Hardware Reference
In-Depth Information
Signaling
The clock polarity determines the idle clock level, while the phase determines whether
the data line is sampled on the rising or falling clock signal. Figure 13-2 shows mode
0,0, which is perhaps the preferred form of SPI signaling. In Figure 13-2 , the slave is
selected first, by bringing the SS (slave select) active. Only one slave can be selected at
a time, since there must be only one slave driving the MISO line. Shortly after the slave is
selected, the master drives the MOSI line, and the slave simultaneously drives the MISO
line with the first data bit. This can be the most or least significant bit, depending on how
the controller is configured. The diagram shows the least significant bit first.
Figure 13-2. SPI signaling, modes 0 and 2
In mode 0,0 the first bit is clocked into the master and slave when the clock line
falls from high to low. This clock transition is positioned midway in the data bit cell. The
remaining bits are successively clocked into master and slave simultaneously as the clock
transitions from high to low.
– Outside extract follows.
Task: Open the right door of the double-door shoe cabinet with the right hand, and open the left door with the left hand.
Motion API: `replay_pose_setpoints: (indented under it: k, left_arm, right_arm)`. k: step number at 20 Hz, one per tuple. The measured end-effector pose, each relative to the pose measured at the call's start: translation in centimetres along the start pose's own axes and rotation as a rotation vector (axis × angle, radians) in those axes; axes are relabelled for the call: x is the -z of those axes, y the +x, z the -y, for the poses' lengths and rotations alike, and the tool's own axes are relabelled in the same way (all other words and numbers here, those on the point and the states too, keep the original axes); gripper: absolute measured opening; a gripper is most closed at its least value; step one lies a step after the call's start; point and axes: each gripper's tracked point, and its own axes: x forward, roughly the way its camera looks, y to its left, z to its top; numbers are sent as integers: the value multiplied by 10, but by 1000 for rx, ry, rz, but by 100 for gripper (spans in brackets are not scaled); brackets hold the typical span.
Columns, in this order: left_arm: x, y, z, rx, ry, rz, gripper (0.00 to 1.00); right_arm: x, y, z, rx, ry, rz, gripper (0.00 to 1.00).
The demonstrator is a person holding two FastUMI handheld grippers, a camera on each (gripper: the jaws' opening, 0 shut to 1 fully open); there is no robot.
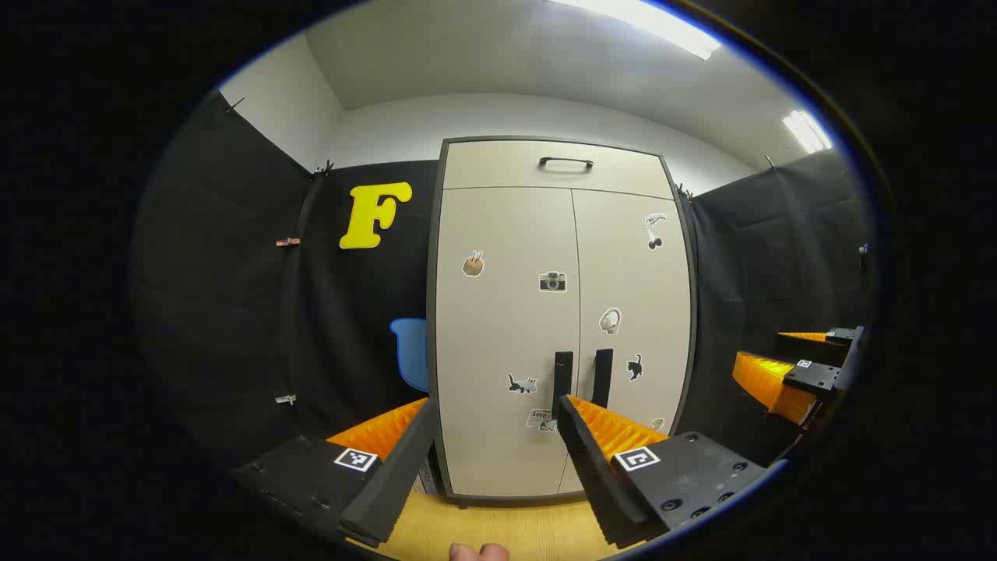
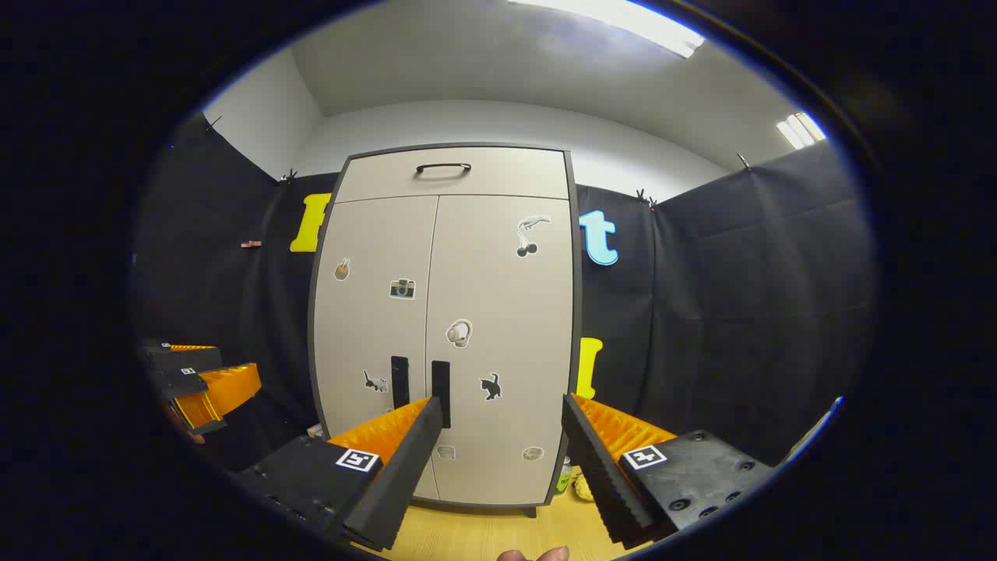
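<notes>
Shoe cabinet (image 1: 557, 312) standing ahead against the booth wall, its left door (image 1: 506, 335) and right door (image 1: 635, 327) both closed, with the left gripper (image 1: 492, 436) and right gripper (image 2: 502, 436) spread wide, grasping nothing, short of the cabinet's two vertical handles (image 1: 562, 378).

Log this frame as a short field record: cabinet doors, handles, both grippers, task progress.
cabinet: shoe cabinet, upright on wooden floor, stickers on doors
doors: left door and right door both closed
handles: left handle and right handle, vertical, side by side at the centre seam
left gripper: open, short of the cabinet, holding nothing
right gripper: open, short of the cabinet, holding nothing
progress: neither door opened yet
</notes>
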Motion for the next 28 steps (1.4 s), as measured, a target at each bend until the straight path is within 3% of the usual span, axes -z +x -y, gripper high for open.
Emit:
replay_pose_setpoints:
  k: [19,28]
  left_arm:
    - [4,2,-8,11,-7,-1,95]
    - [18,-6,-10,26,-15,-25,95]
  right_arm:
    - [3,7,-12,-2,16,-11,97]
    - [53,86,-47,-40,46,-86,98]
The transmission ends when the master deactivates the slave
select line. When the clock polarity is reversed (CPOL = 1, CPHA = 0), the clock signal
shown in Figure 13-2 is simply inverted. The data is clocked at the same time in the data
cell, but on the rising edge of the clock instead.
Figure 13-3 shows the clock signals with the phase set to 1 (CPHA = 1). When the clock
is noninverted (CPOL = 0), the data is clocked on the rising edge. Note that the clock must
transition to its nonidle state one-half clock cycle earlier than when the phase is 0 (CPHA = 0).
When the SPI mode is 1,1, the data is clocked in on the falling edge of the clock.